Work instruction:
Repeat the records below exactly from the line containing "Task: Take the" to the line containing "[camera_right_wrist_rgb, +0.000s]", taking in both of those lines. Drop the pictures.

Input data:

#####

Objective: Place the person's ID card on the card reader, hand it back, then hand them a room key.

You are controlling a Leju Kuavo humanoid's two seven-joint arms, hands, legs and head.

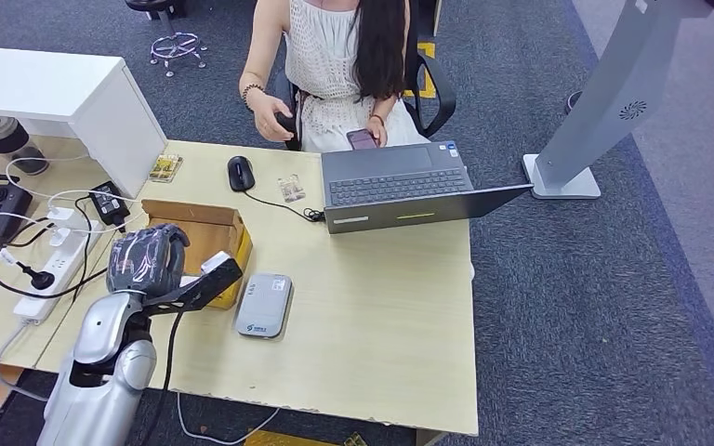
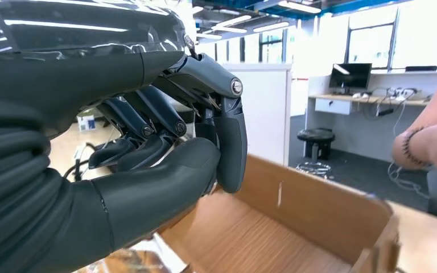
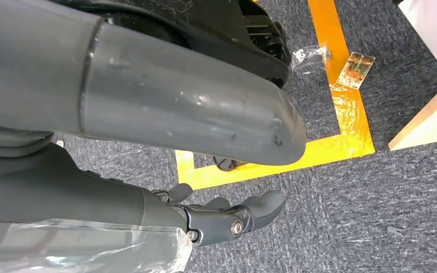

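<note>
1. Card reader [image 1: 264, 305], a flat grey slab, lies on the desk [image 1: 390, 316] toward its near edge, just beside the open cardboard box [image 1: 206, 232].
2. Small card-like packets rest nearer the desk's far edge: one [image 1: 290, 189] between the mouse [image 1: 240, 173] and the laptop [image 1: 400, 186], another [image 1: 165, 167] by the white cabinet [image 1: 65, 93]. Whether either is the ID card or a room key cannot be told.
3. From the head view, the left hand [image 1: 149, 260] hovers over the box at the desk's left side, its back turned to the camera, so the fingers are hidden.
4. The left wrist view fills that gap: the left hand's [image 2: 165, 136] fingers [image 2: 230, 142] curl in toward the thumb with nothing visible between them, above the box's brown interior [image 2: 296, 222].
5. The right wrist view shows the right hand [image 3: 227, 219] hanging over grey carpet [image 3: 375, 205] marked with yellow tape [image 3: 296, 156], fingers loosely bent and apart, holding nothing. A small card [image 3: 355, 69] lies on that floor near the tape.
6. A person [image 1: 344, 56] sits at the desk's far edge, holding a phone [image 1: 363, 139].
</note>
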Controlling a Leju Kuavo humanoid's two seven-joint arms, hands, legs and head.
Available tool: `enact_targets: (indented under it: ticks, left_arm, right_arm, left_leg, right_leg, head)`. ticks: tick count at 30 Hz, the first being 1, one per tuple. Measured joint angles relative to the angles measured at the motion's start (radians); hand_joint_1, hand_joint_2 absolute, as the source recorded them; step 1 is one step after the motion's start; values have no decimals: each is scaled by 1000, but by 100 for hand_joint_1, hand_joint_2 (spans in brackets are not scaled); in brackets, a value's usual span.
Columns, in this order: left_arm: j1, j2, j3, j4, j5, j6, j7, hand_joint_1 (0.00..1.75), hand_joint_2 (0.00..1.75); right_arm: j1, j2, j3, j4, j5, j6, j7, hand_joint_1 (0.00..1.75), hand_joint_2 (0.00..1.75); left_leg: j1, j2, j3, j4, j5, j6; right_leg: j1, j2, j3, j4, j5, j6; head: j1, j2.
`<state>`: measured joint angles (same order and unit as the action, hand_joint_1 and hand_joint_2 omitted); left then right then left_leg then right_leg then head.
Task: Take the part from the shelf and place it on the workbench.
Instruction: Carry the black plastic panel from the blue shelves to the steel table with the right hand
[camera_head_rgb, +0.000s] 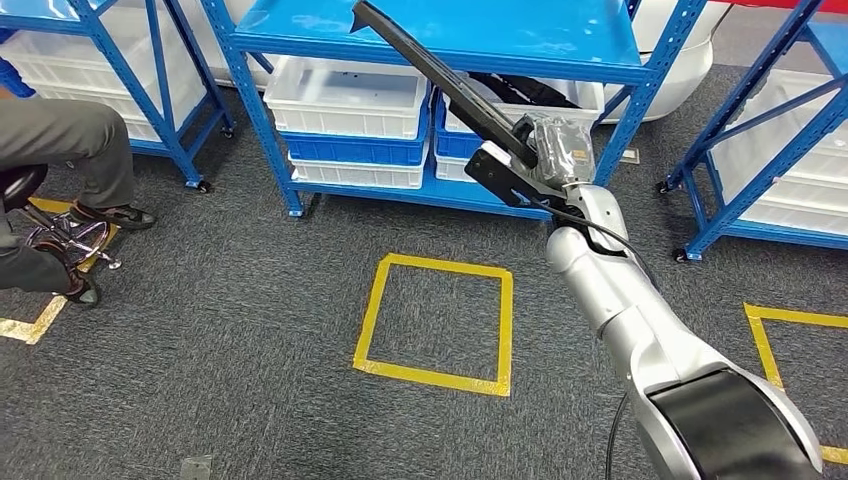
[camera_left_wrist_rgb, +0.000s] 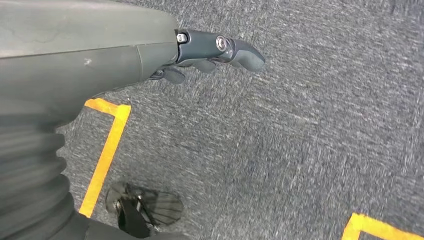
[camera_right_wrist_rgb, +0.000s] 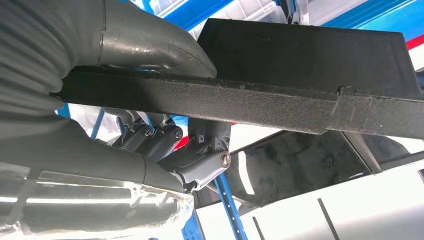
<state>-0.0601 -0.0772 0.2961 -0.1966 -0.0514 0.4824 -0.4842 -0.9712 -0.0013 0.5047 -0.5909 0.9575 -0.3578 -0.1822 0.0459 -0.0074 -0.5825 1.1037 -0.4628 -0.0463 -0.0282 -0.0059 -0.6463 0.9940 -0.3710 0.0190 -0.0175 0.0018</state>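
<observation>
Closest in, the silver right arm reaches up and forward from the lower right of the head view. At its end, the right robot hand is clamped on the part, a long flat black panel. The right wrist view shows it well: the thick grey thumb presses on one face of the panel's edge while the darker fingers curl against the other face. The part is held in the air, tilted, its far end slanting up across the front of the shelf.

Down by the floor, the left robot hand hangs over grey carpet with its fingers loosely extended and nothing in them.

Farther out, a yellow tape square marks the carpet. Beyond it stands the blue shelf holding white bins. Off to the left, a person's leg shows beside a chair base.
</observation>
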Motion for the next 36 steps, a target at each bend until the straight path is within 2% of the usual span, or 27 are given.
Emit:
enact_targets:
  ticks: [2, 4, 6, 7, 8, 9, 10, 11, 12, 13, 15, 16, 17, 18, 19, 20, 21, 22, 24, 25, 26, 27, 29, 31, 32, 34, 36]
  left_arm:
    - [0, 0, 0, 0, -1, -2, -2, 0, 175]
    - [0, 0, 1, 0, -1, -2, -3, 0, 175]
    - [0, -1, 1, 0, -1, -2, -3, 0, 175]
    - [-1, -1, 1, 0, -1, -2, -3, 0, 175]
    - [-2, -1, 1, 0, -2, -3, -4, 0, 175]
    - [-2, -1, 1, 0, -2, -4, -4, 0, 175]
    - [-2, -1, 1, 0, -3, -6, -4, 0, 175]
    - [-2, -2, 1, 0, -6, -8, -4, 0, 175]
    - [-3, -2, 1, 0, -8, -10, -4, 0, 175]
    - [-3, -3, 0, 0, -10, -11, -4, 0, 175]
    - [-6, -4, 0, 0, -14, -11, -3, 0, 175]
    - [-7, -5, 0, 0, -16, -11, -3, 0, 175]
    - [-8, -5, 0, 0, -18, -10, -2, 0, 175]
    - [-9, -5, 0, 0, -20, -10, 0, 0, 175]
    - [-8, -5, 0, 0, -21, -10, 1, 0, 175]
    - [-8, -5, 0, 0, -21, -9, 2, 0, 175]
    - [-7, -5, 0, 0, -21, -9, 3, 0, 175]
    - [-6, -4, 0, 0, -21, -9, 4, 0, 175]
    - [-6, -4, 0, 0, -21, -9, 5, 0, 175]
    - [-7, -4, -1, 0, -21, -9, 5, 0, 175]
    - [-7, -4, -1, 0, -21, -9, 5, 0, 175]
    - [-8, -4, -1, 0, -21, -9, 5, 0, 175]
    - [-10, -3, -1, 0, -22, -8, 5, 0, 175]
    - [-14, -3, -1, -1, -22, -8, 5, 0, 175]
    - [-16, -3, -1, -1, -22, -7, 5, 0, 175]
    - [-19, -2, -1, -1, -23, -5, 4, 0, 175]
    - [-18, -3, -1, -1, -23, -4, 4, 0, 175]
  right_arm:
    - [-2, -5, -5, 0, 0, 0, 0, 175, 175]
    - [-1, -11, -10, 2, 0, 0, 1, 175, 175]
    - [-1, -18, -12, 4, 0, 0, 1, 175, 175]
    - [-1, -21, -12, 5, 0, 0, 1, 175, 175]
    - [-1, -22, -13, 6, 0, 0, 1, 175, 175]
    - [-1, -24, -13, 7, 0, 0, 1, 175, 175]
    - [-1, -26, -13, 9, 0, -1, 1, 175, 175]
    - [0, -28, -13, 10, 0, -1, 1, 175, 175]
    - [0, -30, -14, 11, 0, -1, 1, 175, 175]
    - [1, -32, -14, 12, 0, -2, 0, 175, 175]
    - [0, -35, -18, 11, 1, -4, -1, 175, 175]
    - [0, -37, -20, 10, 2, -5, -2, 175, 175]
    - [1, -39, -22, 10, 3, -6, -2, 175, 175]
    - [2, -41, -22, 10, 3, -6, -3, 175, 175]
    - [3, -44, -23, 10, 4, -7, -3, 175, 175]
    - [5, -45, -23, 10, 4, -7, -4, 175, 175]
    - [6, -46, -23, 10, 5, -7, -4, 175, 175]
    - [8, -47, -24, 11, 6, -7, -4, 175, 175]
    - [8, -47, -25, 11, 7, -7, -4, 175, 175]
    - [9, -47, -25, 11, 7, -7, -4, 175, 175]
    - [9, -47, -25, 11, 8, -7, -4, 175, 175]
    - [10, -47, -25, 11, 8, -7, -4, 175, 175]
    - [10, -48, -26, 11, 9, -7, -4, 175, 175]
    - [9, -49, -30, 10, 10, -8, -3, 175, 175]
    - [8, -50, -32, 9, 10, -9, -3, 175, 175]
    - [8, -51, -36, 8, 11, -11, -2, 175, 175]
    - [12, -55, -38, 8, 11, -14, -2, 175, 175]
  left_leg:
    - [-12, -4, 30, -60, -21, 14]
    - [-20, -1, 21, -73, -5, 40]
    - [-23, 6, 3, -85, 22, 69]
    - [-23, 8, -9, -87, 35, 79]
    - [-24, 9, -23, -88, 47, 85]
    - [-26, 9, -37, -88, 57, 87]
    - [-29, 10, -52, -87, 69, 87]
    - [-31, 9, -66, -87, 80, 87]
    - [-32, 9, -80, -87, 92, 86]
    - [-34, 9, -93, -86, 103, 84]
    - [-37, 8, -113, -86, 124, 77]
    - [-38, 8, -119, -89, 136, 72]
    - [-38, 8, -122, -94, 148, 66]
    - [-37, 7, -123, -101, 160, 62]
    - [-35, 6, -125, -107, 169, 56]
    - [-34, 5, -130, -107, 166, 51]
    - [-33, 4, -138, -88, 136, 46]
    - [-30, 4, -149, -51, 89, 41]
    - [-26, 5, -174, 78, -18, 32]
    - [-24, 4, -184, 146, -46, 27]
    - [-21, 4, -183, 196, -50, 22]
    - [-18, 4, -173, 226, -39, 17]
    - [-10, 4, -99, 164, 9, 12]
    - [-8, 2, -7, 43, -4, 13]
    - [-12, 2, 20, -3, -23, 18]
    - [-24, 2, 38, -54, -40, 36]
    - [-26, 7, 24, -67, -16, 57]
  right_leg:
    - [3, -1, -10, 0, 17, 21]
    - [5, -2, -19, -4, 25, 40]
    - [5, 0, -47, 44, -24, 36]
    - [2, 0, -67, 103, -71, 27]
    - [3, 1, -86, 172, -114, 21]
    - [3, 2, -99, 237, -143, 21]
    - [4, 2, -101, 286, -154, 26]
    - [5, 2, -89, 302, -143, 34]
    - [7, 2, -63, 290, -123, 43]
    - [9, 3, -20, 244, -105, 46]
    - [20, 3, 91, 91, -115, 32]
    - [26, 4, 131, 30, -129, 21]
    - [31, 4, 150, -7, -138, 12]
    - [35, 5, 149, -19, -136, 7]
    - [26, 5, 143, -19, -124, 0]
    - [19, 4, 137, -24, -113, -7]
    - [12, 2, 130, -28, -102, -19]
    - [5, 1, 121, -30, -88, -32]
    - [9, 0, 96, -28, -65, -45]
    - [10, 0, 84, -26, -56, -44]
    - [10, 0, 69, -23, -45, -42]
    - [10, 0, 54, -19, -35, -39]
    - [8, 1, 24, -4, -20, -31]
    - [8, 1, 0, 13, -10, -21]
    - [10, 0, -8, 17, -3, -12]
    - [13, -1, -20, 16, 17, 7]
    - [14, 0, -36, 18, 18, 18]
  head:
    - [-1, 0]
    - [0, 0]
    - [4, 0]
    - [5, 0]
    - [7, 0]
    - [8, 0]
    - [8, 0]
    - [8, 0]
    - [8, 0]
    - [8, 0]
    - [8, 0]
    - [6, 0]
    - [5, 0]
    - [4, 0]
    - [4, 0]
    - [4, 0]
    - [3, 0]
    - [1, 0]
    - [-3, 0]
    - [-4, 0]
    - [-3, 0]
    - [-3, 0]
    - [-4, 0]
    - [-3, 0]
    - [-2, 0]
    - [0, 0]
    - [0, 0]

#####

Your response:
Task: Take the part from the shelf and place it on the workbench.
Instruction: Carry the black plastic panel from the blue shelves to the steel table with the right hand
[camera_head_rgb, +0.000s] 
[camera_left_wrist_rgb, +0.000s] 
[camera_right_wrist_rgb, +0.000s] 

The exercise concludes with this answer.